Last week, my ancestor of the week was my mum, Edith Jean Marr. This week my ancestor of the week is her father, Wilfred Palmer Marr.
On my mum’s birth certificate, it shows that her father Wilfred was 29 years old, and had been born in Myrtleford (Victoria, Australia). As mum was born in 1922, this indicated a birth year of 1893. I had earlier spoken to a distant cousin, who had told me Wilfred had been born 19 December 1962. I then did a search of the Birth Indexes for Victoria (which were available on microfiche at my local library), and found an entry for Wilfred Palmer Marr, born in Myrtleford, registration number 06168 of 1893. I later applied for his birth certificate which confirmed he had been born 19 December 1892 at Myrtleford, and he was the son of Henry Palmer Marr, a railway employee, and Mary Marr, formerly Reeves.
From family stories, I had heard that Wilfred had served in the War, and later suffered illnesses brought on by this service. At that time, I wasn’t sure if he served in the First World War or Second. The service records for the First World War are available at the National Archives of Australia website, and I found that he had served in the First World War.
Wilfred had enlisted on 11 January 1916. His service record showed his occupation at the time was fitter, and his next of kin was his father Henry Palmer Marr, of 58 Lothian Street North Melbourne.
His service record shows that he was wounded in action in France on 3 September 1916. He had suffered a gunshot wound to the right forearm, which had fractured the radius. On the 5 September 1916 he embarked on the HS “St David” at Boulogne for England and he was admitted to the Eastern General Cemetery Cambridge on 5 September 1916. The service record shows that he wound was still discharging on 5 December 1916, nearly dry on 7 March 1917 and nearly healed 7 April 1917. He returned to France on 17 November 1917.
His service record also showed that on 2 February 917 he had been absent from tattoo until 7.30 am on 3 February 1917. For this, he forfeited 1 day’s pay. While on leave in 1918 he went on trial in a civil court in North London for being drunk and incapable. He was given a fine of 5/2, which he paid. On 4 December 1918 he was charged with the offence of neglecting to obey a lawful command given by his senior officer in the execution of his duty. The penalty for this was that he forfeited 7 days’ pay. He returned to Australia on the “Durham”, departing Liverpool, England on 22 May 1919.
Mum’s birth certificate had shown that Wilfred married Edith Meriden Docwra on 8 May 1922 at Baxter. I was given mum’s birth certificate by my Aunty Margaret (mum’s sister). At the same time, Aunty Margaret also gave me other certificates for the Marr family, which included Wilfred and Edith’s marriage certificate. This certificate confirmed the date and place of marriage from mum’s birth certificate. It also showed that at the time of his marriage, Wilfred was living at Baxter, and was a farmer. His occupation on mum’s birth certificate was greengrocer.

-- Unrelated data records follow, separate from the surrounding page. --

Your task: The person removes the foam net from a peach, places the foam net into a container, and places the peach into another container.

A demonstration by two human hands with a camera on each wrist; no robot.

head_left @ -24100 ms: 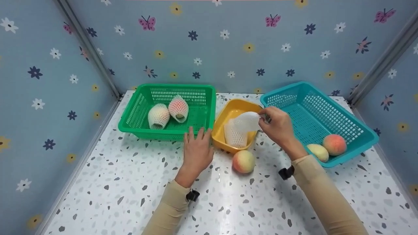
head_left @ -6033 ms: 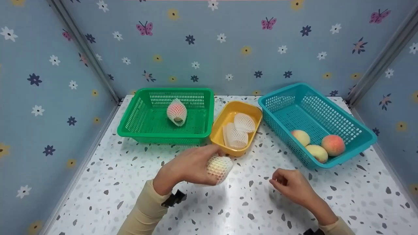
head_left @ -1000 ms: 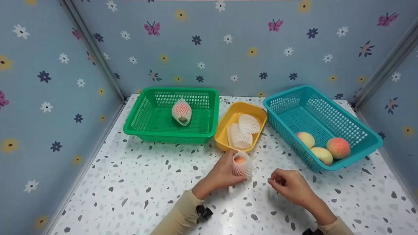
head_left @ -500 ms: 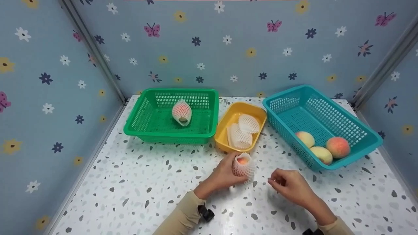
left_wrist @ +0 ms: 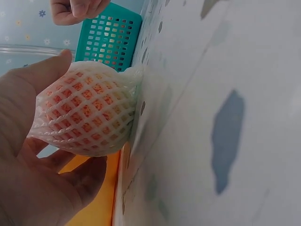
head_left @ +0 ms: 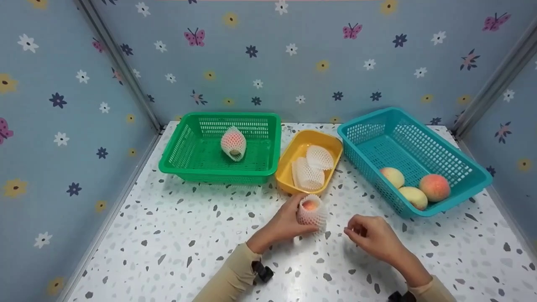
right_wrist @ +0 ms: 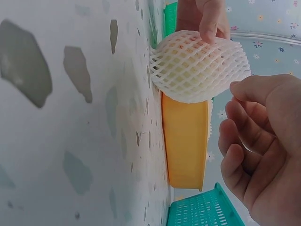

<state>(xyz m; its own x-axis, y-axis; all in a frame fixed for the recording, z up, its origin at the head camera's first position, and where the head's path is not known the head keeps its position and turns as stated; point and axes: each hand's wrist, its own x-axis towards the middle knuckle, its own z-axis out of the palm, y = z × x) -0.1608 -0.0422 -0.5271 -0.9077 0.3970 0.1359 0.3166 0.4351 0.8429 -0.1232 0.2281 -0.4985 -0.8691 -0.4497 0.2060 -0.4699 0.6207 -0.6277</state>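
Note:
My left hand [head_left: 289, 219] grips a peach in a white foam net [head_left: 312, 214], thumb on the near side and fingers behind. The net's open end faces up, with the peach's reddish top showing inside. In the left wrist view, the netted peach [left_wrist: 89, 110] stands close against the table. My right hand [head_left: 375, 238] rests to its right, fingers loosely curled and holding nothing. The right wrist view has this right hand [right_wrist: 263, 141] a short way from the net [right_wrist: 200, 66]. Another netted peach [head_left: 233, 144] lies in the green basket [head_left: 218, 173].
Behind the held peach, a yellow tray [head_left: 289, 161] contains several empty foam nets [head_left: 310, 174]. At the right, a blue basket [head_left: 365, 163] holds three bare peaches [head_left: 434, 188]. Flower-patterned walls [head_left: 268, 63] enclose the speckled table [head_left: 168, 251].
Since the oldest frame, a third net lies in the tray, a third bare peach in the blue basket. One netted peach left the green basket; my left hand has turned it upright, farther right.

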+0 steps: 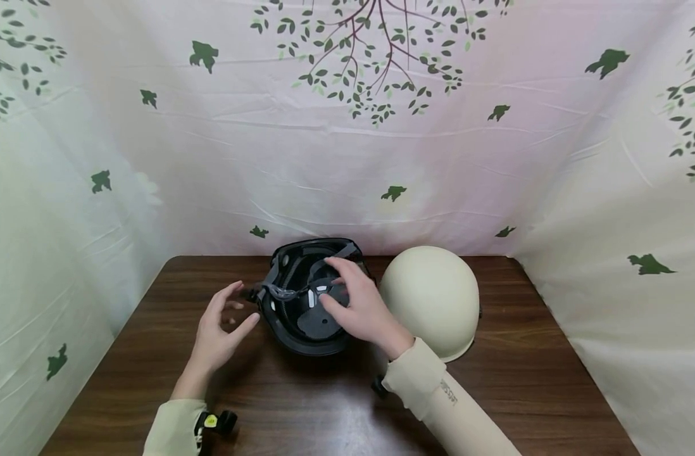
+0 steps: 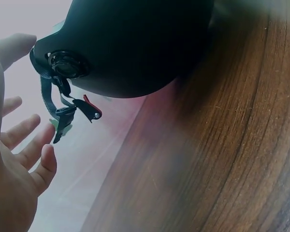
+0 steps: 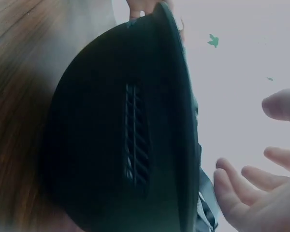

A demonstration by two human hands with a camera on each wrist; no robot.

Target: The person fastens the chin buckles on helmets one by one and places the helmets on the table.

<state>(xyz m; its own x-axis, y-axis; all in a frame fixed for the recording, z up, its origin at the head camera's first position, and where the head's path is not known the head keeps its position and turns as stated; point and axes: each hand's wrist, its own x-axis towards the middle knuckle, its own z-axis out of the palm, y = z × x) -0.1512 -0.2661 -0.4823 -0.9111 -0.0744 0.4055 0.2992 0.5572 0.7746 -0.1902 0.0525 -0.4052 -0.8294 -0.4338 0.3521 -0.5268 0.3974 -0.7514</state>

Also included in the group of certificates from Aunty Margaret was Wilfred’s death certificate. This certificate showed Wilfred died 22nd January 1955 at Mount Royal in Parkville, Victoria, Australia. His death certificate lists his occupation as fitter, and shows his residence at the time of his death was Mount Royal. The cause of death was heart failure, and he had suffered from myocarditis for some months. The other illnesses on the death certificate were arteriosclerosis some years, paraplegia some years, peri-urethral abscess, and urinary fistula 2 years.